Written by: on November 9, 2023
“Both men and women are heavily influenced in their career choices by what they’re taught society expects”.
In 2023, women are still being funnelled into Health and Care roles, while technical and digital jobs are flooded with men. It’s no wonder the gender gap isn’t closing in any significant and permanent way. The equal opportunities messages aren’t reaching everyone. Our experiences at work are only changing in specific environments.
We would like to believe progressive, empowering ideas are breaking down stereotypes and shattering ceilings. But there’s so much change still needed. This is why our 2023 Social Impact Report focuses on the need to close the gender gap.
Teachers have told InnovateHer that they are encouraged to usher boys down the STEM route and girls towards the Arts when picking their GSCEs. In certain schools, teachers don’t have the capacity to go against the grain. The system has no wiggle room for change. Where schools won’t or can’t change themselves, our interventions shift the dial.
How would you know you can be a female engineer if every engineer you’ve ever seen was a man?
Why would you consider a career as a videogame designer if no one introduced you to gaming?
What is the route to becoming a cybersecurity specialist if you’re at a school which doesn’t teach Computer Science?

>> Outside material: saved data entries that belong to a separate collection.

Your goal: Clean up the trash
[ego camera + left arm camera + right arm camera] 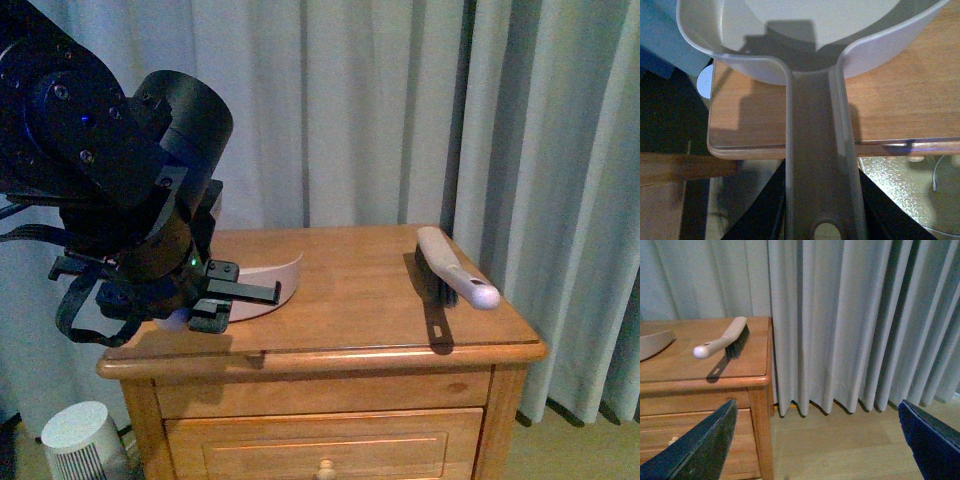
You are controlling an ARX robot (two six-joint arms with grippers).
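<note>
My left gripper (215,300) is shut on the handle of a grey-white dustpan (268,287), whose pan rests on the left part of the wooden nightstand (350,310). In the left wrist view the dustpan (815,50) fills the frame, its handle running between my jaws (822,220); the pan looks empty. A hand brush (455,268) with a white handle and dark bristles lies on the right part of the top, also in the right wrist view (722,340). My right gripper (820,445) is open and empty, off to the right of the nightstand above the floor. No trash wad is in view.
Grey curtains (400,100) hang behind and right of the nightstand. A drawer (320,450) is below the top. A small white round appliance (85,440) stands on the floor at the left. Wooden floor (840,440) lies right of the nightstand.
</note>
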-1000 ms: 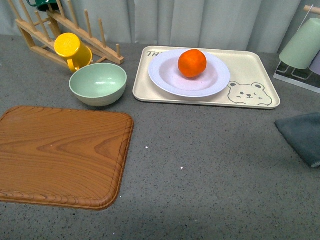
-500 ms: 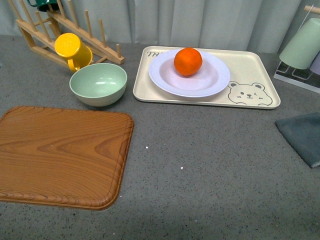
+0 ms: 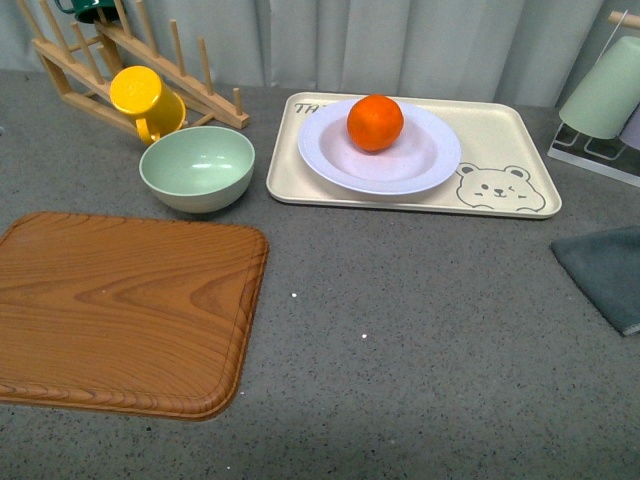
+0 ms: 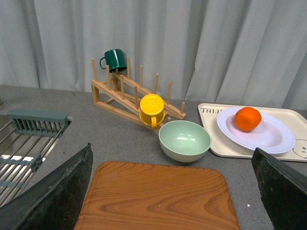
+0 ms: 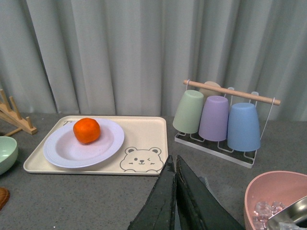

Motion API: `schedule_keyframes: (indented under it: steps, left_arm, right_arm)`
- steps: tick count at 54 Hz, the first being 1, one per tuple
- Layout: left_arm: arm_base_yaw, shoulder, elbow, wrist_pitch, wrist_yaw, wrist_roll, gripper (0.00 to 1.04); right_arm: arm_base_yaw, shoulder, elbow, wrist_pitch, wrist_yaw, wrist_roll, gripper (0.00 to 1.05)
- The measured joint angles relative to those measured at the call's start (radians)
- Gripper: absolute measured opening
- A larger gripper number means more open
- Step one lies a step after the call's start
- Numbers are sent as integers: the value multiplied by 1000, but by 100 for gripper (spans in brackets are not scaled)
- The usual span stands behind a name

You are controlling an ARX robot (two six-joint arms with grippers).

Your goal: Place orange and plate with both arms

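The orange (image 3: 376, 122) lies on the white ridged plate (image 3: 425, 160), toward its far left part. The plate stands on the beige bear tray (image 3: 505, 130) at the back of the table. Both also show in the left wrist view, orange (image 4: 248, 119) on plate (image 4: 273, 139), and in the right wrist view, orange (image 5: 87, 130) on plate (image 5: 62, 153). No arm shows in the front view. My left gripper (image 4: 172, 191) is open and empty, above the wooden board (image 4: 158, 199). My right gripper (image 5: 173, 163) is shut and empty, near the tray's near right corner.
A pale green bowl (image 3: 196, 167) and a yellow mug (image 3: 143, 98) on a wooden rack (image 3: 190, 85) stand left of the tray. A cup rack (image 5: 218, 117) stands to the right, with a grey cloth (image 3: 605, 270) and a pink bowl of ice (image 5: 278, 201) nearby. A dish drainer (image 4: 29, 143) stands far left.
The orange has rolled a little to the left and toward the back on the plate. Nothing else has moved.
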Motion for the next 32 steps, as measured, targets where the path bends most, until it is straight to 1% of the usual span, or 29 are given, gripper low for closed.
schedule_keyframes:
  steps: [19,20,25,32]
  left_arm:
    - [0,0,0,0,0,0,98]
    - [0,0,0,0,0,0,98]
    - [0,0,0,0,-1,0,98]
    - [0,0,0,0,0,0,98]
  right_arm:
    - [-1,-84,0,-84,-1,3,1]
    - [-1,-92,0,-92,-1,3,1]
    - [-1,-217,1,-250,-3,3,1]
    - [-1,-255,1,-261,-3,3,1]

Even entry-level tech jobs want young people to have experience in the industry or qualifications which aren’t accessible to everyone, so until education is equitable, how can the industry be equitable?
At InnovateHer, there’s a real effort to work with schools that need curriculum-enhancing programmes like InnovateHer Online. Or schools that need more jobs represented at career fairs so students can get a taste of the industry. In doing so, inspire them to pursue tech careers, which works to close the gender gap.
Our Social Impact Report showcases:
We want to keep doing this work and connecting young people with professionals. Educating young people on the opportunities, pathways, and variety of roles in Tech is a crucial intervention. It’s only part of the work that needs to happen to close the gender gap.
The report highlights that a smaller gender gap improves global GDP. This increases productivity and promotes innovation.
Until we make sure young girls and non-binary students have access to information to make their own decisions about whether they want to work in Tech, the industry will continue to reflect an imperfect image of UK society.